Top Inclusive Design Principles You Must Know
What is an Inclusive Design?
An inclusive design, whether it’s a product design or a UX design, works the same for everyone. It doesn’t discriminate against people based on their caste, race, religion, color, or other factors that “bad” people love to discriminate on.
Some people confuse inclusion with accessibility. While both of these aim to make the product usable for everyone, they aren’t exactly the same.
Accessibility features are often targeted at people with certain conditions. For example, the ability to control your phone with voice is useful for people with weak eyesight. So, it’s an accessibility feature.
Inclusion, on the other hand, changes the way you approach the design. However, accessibility is a part of inclusion, too. Simply put, all accessibility features are included, but all-inclusive principles aren’t accessibility features.
Examples of Inclusive Design
If a company limits its app’s best features from being used in a certain country without any technical reason, it’s not being very inclusive. Secondly, if an app doesn’t have any features to let blind or deaf people use it, that’s not being very inclusive, either.
All in all, designing for accessibility and inclusion is the duty of every organization or solo designer — no matter what they’re designing in the first place.
Why are Inclusive Designs important?
First of all, discriminating against people due to various factors is a jerk move — no one should do it.
Secondly, there are numerous benefits to creating and promoting inclusive designs.
As you’re targeting a larger audience, you get more reach, get loved by more people, and, yes, earn more money.
Plus, when you’re designing for everyone without any trace of discrimination, consumers admire you. Two-thirds of consumers prefer siding with a company that stands for a purpose.
Last but not least, designing for accessibility and inclusion actually helps your SEO. Search engines love to rank web pages loved by a wider audience.
So, practice inclusion; it’s awesome.
Top Inclusion Design principles
With that out of the way, let’s look at some top design principles you must keep an eye on.
Find out why people are being excluded in the first place
Many designers fail to make inclusive designs simply because they lack inclusive design education!
That’s right, most designers don’t even know they’re being exclusive — and it must be fixed.
If you’re a team leader, you must go through your products and find out any areas of exclusion. If there are any, eliminate them.
Hire people from different communities
If you’re leading an organization with a bunch of people working for you, ask yourself, “Is my workforce inclusive?”
If the answer is “Yes!” — that’s good. But if the answer is “No,” — there is some work to be done.
You see, when you’re building something that will be used by different kinds of people, it must be designed for different kinds of people. You need diverse brains in your company to be able to understand different markets and design for them specifically.
Take out the trash we like to call “personal bias.”
A good leader doesn’t discriminate against people based on any factor. If you have that property, cheers to you! But if you do discriminate, maybe it’s time to rethink some life choices.
A team leader or designer shouldn’t have any kind of bias while the design is being done. If they do, they’re most likely not going to do a great job designing for accessibility and inclusion.

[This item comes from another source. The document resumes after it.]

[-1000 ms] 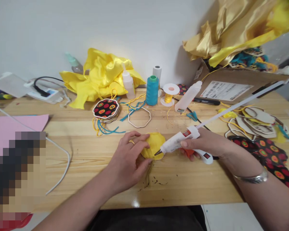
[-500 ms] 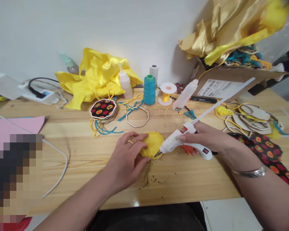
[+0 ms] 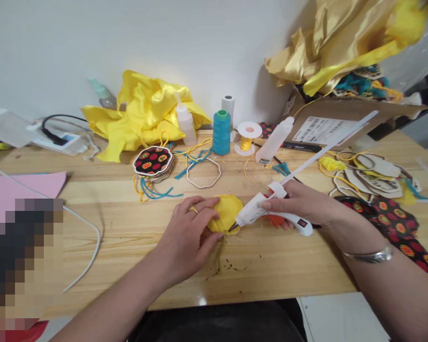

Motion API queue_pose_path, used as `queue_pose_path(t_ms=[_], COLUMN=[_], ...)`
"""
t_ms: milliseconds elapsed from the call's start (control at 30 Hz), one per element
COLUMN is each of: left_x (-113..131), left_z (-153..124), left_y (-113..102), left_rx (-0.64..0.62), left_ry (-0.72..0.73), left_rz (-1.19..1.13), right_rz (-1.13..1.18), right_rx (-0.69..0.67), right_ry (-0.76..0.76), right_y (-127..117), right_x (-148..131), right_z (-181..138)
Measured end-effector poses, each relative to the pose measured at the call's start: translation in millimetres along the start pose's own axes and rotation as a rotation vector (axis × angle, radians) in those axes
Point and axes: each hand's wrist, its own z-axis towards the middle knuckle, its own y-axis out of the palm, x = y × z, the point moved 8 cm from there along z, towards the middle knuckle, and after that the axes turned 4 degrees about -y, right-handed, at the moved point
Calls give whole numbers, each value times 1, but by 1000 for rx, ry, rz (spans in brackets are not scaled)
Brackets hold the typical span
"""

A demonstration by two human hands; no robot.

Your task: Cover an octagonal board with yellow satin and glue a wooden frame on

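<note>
A rounded yellow fabric piece (image 3: pixel 227 212) lies on the wooden table, its left side gripped by my left hand (image 3: pixel 196 232); my fingers rest on top and my thumb is at the lower edge. My right hand (image 3: pixel 299 204) is closed around a white hot glue gun (image 3: pixel 254 210) with an orange trigger. A long translucent glue stick (image 3: pixel 328 148) sticks out of its back. The metal nozzle points down left at the piece's lower edge, where it seems to touch. Dark cord ends (image 3: pixel 219 256) trail below the fabric.
Behind stand a teal thread cone (image 3: pixel 221 134), a yellow cord spool (image 3: pixel 246 142) and a clear squeeze bottle (image 3: pixel 274 140). Stacked patterned pieces (image 3: pixel 152 160) and a wooden frame (image 3: pixel 189 179) lie left of them. A cardboard box (image 3: pixel 317 121) is at back right; a white cable (image 3: pixel 99 237) curves at left.
The glue gun has shifted very slightly left and down along the fabric's lower edge, its stick tilting a little lower. My left hand stays on the fabric.
</note>
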Motion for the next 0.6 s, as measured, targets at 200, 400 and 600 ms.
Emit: queue_pose_path(t_ms=[200, 400, 600], left_x=[0, 1, 2], left_z=[0, 0, 0], left_y=[0, 1, 0], left_rx=[1, -7, 3], left_ry=[3, -2, 7], left_rz=[7, 10, 10], right_rz=[-11, -12, -16], right_rx=[-15, -13, -14], right_ry=[-16, 10, -2], right_y=[1, 0, 0], right_x=[2, 9, 10], right_z=[2, 3, 4])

If you have someone like that in your team, maybe offer them some inclusive design education.
To further remove undetected personal bias, perform your user testing on people from different communities. Don’t base it all on people of a certain group. Instead, invite people from as many groups as possible to join you.

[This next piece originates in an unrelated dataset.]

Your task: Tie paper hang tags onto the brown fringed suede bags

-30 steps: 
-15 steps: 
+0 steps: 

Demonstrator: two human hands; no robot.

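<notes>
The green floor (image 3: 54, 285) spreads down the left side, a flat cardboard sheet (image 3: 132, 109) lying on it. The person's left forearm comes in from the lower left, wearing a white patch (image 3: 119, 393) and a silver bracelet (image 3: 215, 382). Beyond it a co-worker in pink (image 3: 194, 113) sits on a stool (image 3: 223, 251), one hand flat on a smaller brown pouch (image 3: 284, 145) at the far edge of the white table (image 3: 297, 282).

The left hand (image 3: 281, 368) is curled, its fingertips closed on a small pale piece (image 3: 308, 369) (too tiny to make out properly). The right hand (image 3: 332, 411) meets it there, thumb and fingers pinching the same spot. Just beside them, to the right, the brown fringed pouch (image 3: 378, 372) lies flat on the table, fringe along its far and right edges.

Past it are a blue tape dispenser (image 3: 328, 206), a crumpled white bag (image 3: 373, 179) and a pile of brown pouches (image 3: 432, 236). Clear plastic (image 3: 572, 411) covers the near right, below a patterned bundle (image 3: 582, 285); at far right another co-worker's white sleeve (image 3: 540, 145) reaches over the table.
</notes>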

Offer various ways to interact.
As said earlier, accessibility is a part of inclusion — and you need to pay attention to it equally.

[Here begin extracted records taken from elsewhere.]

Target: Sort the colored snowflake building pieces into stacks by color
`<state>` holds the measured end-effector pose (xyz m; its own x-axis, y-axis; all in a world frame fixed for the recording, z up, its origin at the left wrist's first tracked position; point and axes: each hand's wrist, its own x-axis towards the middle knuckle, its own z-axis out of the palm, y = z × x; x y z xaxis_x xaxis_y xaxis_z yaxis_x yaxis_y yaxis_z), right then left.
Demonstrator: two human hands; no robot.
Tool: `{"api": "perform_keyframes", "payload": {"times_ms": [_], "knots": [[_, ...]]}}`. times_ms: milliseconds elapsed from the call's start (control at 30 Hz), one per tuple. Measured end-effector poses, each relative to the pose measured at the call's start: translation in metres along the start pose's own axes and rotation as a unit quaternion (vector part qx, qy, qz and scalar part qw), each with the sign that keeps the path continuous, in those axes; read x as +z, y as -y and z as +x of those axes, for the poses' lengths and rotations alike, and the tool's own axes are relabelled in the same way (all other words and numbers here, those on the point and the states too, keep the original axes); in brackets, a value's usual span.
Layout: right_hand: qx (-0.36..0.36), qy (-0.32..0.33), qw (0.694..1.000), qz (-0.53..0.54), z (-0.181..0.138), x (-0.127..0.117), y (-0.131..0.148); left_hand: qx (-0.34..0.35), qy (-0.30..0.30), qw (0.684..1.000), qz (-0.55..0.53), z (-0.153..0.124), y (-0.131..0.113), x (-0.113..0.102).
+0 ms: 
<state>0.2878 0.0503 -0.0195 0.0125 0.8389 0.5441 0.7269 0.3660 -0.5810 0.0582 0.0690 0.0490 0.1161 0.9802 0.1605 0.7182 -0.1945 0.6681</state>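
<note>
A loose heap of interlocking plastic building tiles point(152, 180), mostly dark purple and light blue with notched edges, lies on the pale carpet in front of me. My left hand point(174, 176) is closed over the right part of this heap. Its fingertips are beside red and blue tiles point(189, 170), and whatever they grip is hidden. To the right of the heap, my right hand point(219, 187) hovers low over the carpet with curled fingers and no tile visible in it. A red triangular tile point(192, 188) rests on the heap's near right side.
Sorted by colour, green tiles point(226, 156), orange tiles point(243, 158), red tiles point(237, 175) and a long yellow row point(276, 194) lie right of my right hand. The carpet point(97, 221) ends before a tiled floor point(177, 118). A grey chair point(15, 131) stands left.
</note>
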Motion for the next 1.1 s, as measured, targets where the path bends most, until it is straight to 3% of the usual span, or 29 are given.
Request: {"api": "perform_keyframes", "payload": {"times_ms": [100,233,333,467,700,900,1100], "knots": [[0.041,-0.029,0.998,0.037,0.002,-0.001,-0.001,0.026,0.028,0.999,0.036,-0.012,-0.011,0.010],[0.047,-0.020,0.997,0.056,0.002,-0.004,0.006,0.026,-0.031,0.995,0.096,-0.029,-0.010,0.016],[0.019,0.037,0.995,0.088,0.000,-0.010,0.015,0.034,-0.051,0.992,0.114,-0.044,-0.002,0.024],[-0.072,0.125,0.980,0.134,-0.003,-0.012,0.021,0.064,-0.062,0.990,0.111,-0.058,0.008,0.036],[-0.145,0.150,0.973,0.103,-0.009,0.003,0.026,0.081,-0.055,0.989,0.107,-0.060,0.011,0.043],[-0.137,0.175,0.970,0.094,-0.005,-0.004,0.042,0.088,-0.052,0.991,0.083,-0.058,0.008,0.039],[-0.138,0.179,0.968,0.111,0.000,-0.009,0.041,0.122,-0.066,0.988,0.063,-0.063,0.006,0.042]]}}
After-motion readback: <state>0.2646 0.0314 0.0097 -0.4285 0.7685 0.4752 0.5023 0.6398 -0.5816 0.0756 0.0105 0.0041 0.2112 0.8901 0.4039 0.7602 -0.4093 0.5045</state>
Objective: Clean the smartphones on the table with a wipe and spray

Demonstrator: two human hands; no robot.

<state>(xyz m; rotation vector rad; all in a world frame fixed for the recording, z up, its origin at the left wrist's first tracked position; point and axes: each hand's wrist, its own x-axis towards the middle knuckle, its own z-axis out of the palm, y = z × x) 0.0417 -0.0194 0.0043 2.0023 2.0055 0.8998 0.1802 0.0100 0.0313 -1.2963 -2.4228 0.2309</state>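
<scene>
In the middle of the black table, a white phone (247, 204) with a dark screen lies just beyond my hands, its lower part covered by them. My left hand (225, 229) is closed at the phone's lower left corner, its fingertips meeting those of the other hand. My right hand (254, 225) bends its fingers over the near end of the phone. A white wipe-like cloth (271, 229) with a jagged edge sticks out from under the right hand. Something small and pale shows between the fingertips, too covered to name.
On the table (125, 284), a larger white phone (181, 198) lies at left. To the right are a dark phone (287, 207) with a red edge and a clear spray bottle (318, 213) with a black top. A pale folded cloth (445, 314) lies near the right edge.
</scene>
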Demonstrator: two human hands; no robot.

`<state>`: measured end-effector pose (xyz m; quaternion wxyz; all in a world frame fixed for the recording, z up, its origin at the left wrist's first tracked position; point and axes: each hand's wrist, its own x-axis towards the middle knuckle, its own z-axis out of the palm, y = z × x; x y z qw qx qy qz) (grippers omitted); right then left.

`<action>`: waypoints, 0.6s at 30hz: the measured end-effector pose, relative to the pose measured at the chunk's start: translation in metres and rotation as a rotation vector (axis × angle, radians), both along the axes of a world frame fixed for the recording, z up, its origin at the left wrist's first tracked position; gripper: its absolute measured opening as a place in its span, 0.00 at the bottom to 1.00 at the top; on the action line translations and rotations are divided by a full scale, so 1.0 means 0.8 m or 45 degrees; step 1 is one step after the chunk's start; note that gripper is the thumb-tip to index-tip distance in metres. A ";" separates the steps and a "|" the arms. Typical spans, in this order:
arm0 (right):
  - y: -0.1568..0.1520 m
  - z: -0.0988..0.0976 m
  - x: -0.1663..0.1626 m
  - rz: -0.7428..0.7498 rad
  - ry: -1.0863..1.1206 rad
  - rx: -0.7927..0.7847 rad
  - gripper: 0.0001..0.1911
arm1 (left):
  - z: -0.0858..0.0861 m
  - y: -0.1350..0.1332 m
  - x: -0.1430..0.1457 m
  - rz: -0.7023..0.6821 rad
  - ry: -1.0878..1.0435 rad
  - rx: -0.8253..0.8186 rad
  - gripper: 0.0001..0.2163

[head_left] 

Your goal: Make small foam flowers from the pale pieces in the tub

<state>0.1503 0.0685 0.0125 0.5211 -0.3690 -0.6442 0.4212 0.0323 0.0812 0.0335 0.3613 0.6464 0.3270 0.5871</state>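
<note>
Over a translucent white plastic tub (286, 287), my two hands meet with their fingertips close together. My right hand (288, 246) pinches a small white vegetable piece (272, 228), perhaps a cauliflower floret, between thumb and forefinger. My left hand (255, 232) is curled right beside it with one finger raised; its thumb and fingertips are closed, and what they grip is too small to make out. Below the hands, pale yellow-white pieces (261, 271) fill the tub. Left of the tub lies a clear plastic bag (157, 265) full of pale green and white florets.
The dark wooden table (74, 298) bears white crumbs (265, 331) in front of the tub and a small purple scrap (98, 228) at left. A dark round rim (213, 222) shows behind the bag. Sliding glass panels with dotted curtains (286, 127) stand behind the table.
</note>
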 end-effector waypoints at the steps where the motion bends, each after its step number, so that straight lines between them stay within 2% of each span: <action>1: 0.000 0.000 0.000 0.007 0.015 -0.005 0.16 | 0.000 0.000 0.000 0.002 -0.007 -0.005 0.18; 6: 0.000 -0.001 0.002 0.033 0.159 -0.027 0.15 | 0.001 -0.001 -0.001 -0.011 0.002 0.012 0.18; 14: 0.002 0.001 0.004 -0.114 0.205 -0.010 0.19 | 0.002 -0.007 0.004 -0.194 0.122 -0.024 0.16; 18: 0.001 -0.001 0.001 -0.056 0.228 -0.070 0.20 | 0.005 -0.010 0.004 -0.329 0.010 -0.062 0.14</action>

You must offer multiple ways for people to interact with your product. So, even if the primary way of interaction is somewhat usable, every user should be able to find the “optimum” way of doing so.
For instance, if your product has some kind of dictated audio, you must provide a transcription for it. So, when a consumer has a hearing disability, they’d be able to read the text on the screen and use your product without an issue.
Promise to provide a similar experience to everyone
Sometimes there are technical limitations to why you can’t provide a similar experience to everyone. For instance, if you’re rolling out a new UI design for your product through a server-side update, and you can’t seem to do it for everyone at the same time due to server limitations, you’re not really being “non-inclusive.”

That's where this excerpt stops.